Traditionally, courts employ a two-tiered scheme of analysis when an equal protection claim is made. See generally J. Nowak, R. Rotunda & J. Young, Handbook on Constitutional Law 522-527 (1978); L. Tribe, American Constitutional Law §§ 16-2, 16-6 (1978); compare Craig v. Boren, 429 U.S. 190, 210, 97 S. Ct. 451, 463, 50 L. Ed. 2d 397, 415 (1976) (Powell, J., concurring); but see San Antonio Independent School District v. Rodriguez, 411 U.S. 1, 70, 93 S. Ct. 1278, 1315, 36 L. Ed. 2d 16, 64 (1973) (Marshall, J., dissenting).

When a governmental act classifies persons in terms of their ability to exercise a fundamental right, e. g., Kramer v. Union Free School District No. 15, 395 U.S. 621, 89 S. Ct. 1886, 23 L. Ed. 2d 583 (1969); Shapiro v. Thompson, 394 U.S. 618, 89 S. Ct. 1322, 22 L. Ed. 2d 600 (1969), or when a governmental classification distinguishes between persons in terms of any right, upon some "suspect" basis, e. g.; Bolling v. Sharpe, 347 U.S. 497, 74 S. Ct. 693, 98 L. Ed. 884 (1954), the upper tier of equal protection analysis is employed. Calling for "strict scrutiny", this standard requires the government to demonstrate that the classification is necessary to promote a compelling governmental interest. E. g., Memorial Hospital v. Maricopa County, 415 U.S. 250, 94 S. Ct. 1076, 39 L. Ed. 2d 306 (1974).
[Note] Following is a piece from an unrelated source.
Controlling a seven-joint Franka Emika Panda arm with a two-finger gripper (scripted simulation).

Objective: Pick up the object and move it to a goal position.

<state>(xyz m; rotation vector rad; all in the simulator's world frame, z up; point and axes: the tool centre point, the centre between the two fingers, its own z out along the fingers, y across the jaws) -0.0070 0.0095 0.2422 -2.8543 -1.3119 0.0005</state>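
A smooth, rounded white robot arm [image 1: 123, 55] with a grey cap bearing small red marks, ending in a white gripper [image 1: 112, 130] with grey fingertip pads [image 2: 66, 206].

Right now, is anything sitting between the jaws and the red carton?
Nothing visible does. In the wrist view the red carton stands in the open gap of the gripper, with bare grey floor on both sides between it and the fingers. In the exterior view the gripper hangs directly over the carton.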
When an equal protection claim does not involve a "suspect class" or a fundamental right, the lower tier of equal protection analysis is employed. E. g., Vance v. Bradley, 440 U.S. 93, 99 S. Ct. 939, 59 L. Ed. 2d 171 (1979). This mode of analysis merely requires that distinctions which are drawn by a challenged statute or action bear some rational relationship to a conceivable legitimate governmental interest. E. g., New Orleans v. Dukes, 427 U.S. 297, 96 S. Ct. 2513, 49 L. Ed. 2d 511 (1976); Hagans v. Lavine, 415 U.S. 528, 94 S. Ct. 1372, 39 L. Ed. 2d 577 (1974).

For strict scrutiny to be properly applied in evaluating an equal protection claim, it is necessary that there be a preliminary finding that there is a suspect classification or an infringement of a fundamental right. It has been held that a class is deemed "suspect" when it is saddled with such disabilities, or subjected to such a history of purposeful unequal treatment, or relegated to such a position of political powerlessness as to command particular consideration from the judiciary. E. g., San Antonio Independent School District v. Rodriguez, supra; compare Frontiero v. Richardson, 411 U.S. 677, 93 S. Ct. 1764, 36 L. Ed. 2d 583 (1973); Weber v. Aetna Casualty & Surety Co., 406 U.S. 164, 92 S. Ct. 1400, 31 L. Ed. 2d 768 (1972). The underlying rationale of the theory of suspect classification is that where legislation or governmental action affects discrete and insular minorities, the presumption of constitutionality fades because the traditional political processes may have broken down. Johnson v. Robison, 415 U.S. 361, 94 S. Ct. 1160, 39 L. Ed. 2d 389 (1974). In the present case, we are not confronted with a suspect classification. Though the plaintiff is a corporation, we do not find that the challenged statute operates to create or implement a suspect classification. We are unable to conclude that corporations have been saddled with such disabilities, or subjected to such purposeful unequal treatment, or relegated to such a position of political powerlessness as to make it appropriate to make such fictitious entities members of a suspect class. Corporations do not constitute a discrete and insular minority.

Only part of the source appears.